Iran has turned down UN proposals to limit its nuclear programme
23 October 2009 02:24pm

The US and its allies are hoping to secure Iran's approval for a proposed deal that would ship most of the country's uranium abroad for enrichment and ease Western fears about Iran's potential to make a nuclear weapon.

Approval of the draft agreement would be a key victory for President Barack Obama, who has stepped up diplomatic engagement with Iran since he took office in January and faulted the Bush administration for refusing to talk to US adversaries.

Russia and France, which are both involved in the deal, backed it on Friday. US officials have also expressed support, but Iran's endorsement is far from certain.

Iran's deputy parliament speaker, Mohammad Reza Bahonar, dismissed the plan on Thursday, the first public reaction in Tehran to the proposal, which calls for shipping low-enriched uranium to Russia for further enrichment to a level suitable as fuel for a research reactor - but not for nuclear weapons.

Iran's parliament will not vote on the draft plan, and Bahonar does not speak for the government, which is to decide the matter.
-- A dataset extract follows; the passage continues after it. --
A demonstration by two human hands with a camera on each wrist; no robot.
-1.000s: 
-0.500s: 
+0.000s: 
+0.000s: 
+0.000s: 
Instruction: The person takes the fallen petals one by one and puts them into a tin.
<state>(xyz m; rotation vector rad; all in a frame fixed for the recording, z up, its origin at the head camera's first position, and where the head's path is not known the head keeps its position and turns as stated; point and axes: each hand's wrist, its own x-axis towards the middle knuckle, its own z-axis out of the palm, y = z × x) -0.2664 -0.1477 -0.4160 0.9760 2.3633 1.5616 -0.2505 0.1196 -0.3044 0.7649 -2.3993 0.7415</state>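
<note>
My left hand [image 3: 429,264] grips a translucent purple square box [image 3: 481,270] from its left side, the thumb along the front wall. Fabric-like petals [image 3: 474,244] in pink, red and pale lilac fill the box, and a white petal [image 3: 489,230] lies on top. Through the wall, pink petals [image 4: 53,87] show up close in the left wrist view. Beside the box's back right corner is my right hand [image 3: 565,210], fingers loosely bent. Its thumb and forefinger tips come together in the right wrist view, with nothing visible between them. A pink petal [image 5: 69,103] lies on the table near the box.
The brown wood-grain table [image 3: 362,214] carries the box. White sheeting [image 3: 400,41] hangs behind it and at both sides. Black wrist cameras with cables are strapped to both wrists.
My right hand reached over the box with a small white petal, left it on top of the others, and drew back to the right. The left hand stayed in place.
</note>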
But it's unclear if his comments reflect high-level resistance to the deal or the opinions of some influential politicians in Iran.

The proposal may meet resistance by some Iranian leaders because it weakens Iran's control over its stockpiles of nuclear fuel and could be perceived as a concession to the US, which suspects Iran is using its nuclear programme as a way to covertly develop weapons - an allegation denied by Tehran.

The draft agreement was formalised on Wednesday after three days of talks in Vienna between Iran and world powers, including the US. The talks followed a similar meeting at the beginning of October in Geneva that included the highest-level bilateral contact between the US and Iran in years.

The head of the UN nuclear watchdog, Mohamed ElBaradei, said after the completion of the Vienna talks that he hoped Iran and its three interlocutors - the US, Russia and France - would approve the plan by Friday.

Russia was the first to heed that call, with Foreign Minister Sergey Lavrov saying he hopes the other nations involved will follow in endorsing the agreement sponsored by the International Atomic Energy Agency.

France followed suit, with Foreign Ministry spokesman Bernard Valero saying the deal "is amenable to France."